World

Why Putin Will Claim Victory in Syria

Putin smiles
Russian President Vladimir Putin smiles during a summit in Ufa, Russia, July 9, 2015. On Monday, he called on his troops to withdraw from Syria, saying they had "accomplished" their task. BRICS/SCO Photohost/RIA Novosti/Reuters

Russia’s five-month-long campaign in Syria came to an end on Monday with Vladimir Putin’s declaration that his forces can pull out, having “achieved their goals.” Russia’s withdrawal was accompanied by thanks from Syrian President Bashar al-Assad, whose regime Putin appears to have successfully propped up. Here is why the Russian president can indeed claim victory on several fronts.

Putin Looks Like a Winner to Russians

The Kremlin was quick to highlight on Tuesday morning that Putin’s announcement was not tied to any agreements with other countries at the Syrian peace talks. He had made the call simply because he felt Russia had accomplished its mission in Syria. He leaves on his own terms, declaring victory in front of his home crowd.

“From a domestic political perspective the intervention has been a resounding success, particularly given the impending parliamentary elections in September,” Daragh McDowell, Eurasia analyst at Verisk Maplecroft, says. “Putin will portray Russia as a global power and a military force that—in contrast to the West—has managed to wage a short, victorious and largely bloodless campaign against terrorism without getting bogged down in a quagmire of the aftermath.”

Putin’s approval ratings peaked during Russia’s interventions in Ukraine and Syria, and Keir Giles, Russian military analyst at London-based think tank Chatham House, believes the president’s image will be enforced by his declaration to pull out.

“Domestically this will absolutely do well,” Giles says. “It is mission accomplished as far as he is concerned and it will reinforce his reputation as a capable and forceful leader among Russians.”

Putin Has More Influence in the Middle East

Besides being reinvigorated by the positive media coverage and support his intervention received back home, Putin has also forced Moscow’s agenda in Syria onto the bargaining table with the West.

“There is some justification in seeing this as a victory for Russia in that they have stabilized the situation for Assad,” Giles says. “They have pushed the U.S. back on its policy not to negotiate with Assad and they have forced the U.S. into treating Russia as an equal partner, as well as bringing the Syrian opposition to the table.”

Russia’s diplomatic push on these issues was unsuccessful last year, as both the Syrian opposition and U.S.-allies Saudi Arabia refused to negotiate with Assad. Syrian representatives were included in U.N.-brokered talks eventually, however, as was Russia’s ally in Syria: Iran.

“Putin has gotten recognition from the U.S. that Russia is an influence on a par with the U.S. in the Middle East,” Giles adds.

Putin Has Reinforced His Deployments in Syria

“We don’t know how much will be withdrawn and how fast,” says Giles “We call this a withdrawal but it could be nothing of the kind. Putin still has a substantial amount of military assets in country.”
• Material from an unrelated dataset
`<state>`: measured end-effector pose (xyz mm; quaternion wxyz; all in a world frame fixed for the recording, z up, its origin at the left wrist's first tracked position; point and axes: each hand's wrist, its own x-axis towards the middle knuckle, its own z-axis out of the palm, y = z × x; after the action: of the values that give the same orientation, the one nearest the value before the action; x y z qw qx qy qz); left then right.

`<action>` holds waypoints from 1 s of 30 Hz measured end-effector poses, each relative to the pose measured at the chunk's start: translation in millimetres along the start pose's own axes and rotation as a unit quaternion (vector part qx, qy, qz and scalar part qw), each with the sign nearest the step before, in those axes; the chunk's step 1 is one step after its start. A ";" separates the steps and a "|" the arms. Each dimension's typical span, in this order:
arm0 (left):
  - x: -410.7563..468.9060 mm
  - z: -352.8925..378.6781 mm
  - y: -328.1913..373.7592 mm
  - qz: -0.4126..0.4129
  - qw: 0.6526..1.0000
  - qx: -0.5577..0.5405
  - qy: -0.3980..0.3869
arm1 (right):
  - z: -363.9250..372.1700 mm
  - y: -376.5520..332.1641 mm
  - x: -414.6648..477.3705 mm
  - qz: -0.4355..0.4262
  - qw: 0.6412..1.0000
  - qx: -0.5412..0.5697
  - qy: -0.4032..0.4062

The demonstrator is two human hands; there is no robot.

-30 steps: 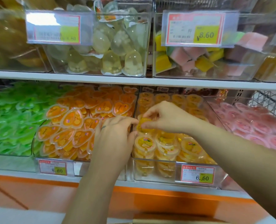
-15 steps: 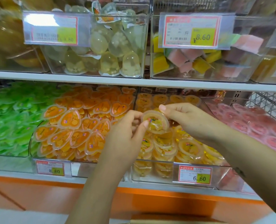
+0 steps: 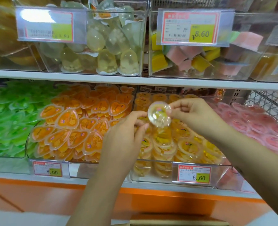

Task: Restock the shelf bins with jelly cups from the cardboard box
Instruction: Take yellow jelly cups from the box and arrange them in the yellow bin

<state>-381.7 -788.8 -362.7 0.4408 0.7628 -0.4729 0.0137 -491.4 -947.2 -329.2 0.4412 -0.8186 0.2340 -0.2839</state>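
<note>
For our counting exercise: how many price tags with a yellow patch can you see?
4: upper-left tag, upper-right tag, lower-left tag, lower-right tag. More may be hidden beyond the edges.

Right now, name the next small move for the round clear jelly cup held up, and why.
Probably lower the round clear jelly cup, pinched by the right hand, into the clear plastic bin of round yellow cups beneath; it matches those and hangs above them.
</note>
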 end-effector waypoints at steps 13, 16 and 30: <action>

Prior to Russia’s intervention in Syria, Moscow’s sole military facility was a supply base on the port of Tartus. Russian servicemen in Syria had to be sent without much publicity and officially they were not allowed to take part in combat but only function as advisers or instructors.

“Based on what we have seen in the last two years, we know that ordinarily it is not true whenever Putin says that his armed forces will or won’t do something. The forces are leaving behind a lot more than they had before the intervention.”

Not only has the Tartus facility been reinforced to the status of a base but Russia now has an airbase in Syria

“The intervention has allowed Russia to qualitatively expand its footprint in Syria, by upgrading the Tartus naval facility and building the Khmeimim airbase in Latakia, which will continue to house the S-400 air defense system and some form of air strike capability and around 1,000 military personnel,” McDowell adds.

Putin Leaves Believing His Intervention Has Been Vindicated

Russia shifted its focus to Syria in September 2015, just as Ukraine was enjoying a period of relative peace—its first since pro-Russian violence erupted there in 2014. During the first weeks of Russia’s campaign in Syria, Ukraine’s ceasefire saw several days without violations. Russia’s turn away from Syria could spell more trouble for its pro-Western neighbors, including Ukraine, the Baltics and Georgia.

“The Syrian campaign sets a dangerous precedent for Russia, namely that assertive military intervention is an effective tactic for them to use,” Giles says. “That is very bad news, especially for their European neighbors. Russia has been encouraged by the Syrian campaign that military intervention solves problems, that it will get international support, not international condemnation.”

Indeed, political deadlock in Kiev means that the timing for Russia to amp up support for separatists in eastern Ukraine is the best it has been for months.

“If Russia does intend to refocus back towards Ukraine, the move comes at a moment of maximum vulnerability for Kiev,” McDowell says. “The Ukrainian government is in turmoil, with a change of prime minister and cabinet reshuffle imminent, while skirmishing along the Donbass line of contact has intensified in recent weeks.”